To use your metaphor, let's say you baked a batch of cookies and put them on the street with "free to take", and then later when you noticed they were all gone and went to your local coffee shop, in their case it had "fresh baked cookies $5 each" and you saw that it was the same cookies you had put out earlier.
That’s not exactly what’s happening though, because they aren’t selling Wordpress, they are selling Wordpress hosting.
To align the analogy more closely to the Wordpress situation:
I put out leaflets with cake recipes which I give everyone for free. And then BakingCorp comes along, takes my recipe and sells the actual cookies they baked with my recipe in their store.
The difference is that they aren’t just selling what I made and gave out for free, they are providing an actual service based on my contribution.
And also, Wordpress copies don’t run out, so even selling the cookies for $5 wouldn’t exactly be immoral, because I would still give out infinite free cookies. If Wordpress engine just sold copies of Wordpress, people would just get it for free.
The cookie example has implied social expectations with the intent of doing nice for individuals of the community.
A similar example: someone is moving out and puts a huge pile of furniture and assorted stuff on their front lawn with a sign that says "free to take", and some thrift store notices it and scoops it all, quickly. The giver is delighted, because he didn't want it to be slowly picked at piecemeal -- he just wanted it all gone. He doesn't care if the thrift store profited $10,000 off of sales.

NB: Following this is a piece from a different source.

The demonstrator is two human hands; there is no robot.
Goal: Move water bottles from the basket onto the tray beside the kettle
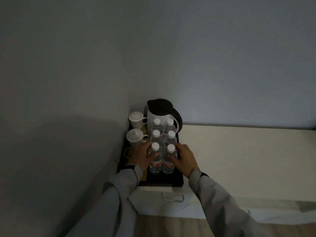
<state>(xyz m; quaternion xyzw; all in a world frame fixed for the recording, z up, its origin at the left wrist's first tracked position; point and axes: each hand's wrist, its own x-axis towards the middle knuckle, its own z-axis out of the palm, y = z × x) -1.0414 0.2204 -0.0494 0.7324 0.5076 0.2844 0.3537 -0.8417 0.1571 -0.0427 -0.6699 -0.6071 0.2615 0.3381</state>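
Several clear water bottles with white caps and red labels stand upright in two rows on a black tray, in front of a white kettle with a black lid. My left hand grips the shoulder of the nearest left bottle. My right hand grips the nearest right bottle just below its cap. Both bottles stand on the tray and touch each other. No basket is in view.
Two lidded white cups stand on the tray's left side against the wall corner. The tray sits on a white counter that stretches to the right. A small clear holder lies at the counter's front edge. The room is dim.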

Free software is something that benefits individual developers (like individual neighbors) and big businesses alike. Unlike cookies, if a company slurps it all up, it doesn't mean the kid next door doesn't get a cookie. It's digital, so you just make copies. Everyone om noms. Nobody has to feel guilty for taking a cookie, or a thousand cookies.
So I urge OSS developers: if you have some expectation of an ethos of giving back, either embed it into the license as a requirement, or a non-requirement footnote, or be up front of it in the project charter. Don't make assumptions that everyone interprets things the way you do, because it will inevitably be wrong as these OSS stories show time and time again.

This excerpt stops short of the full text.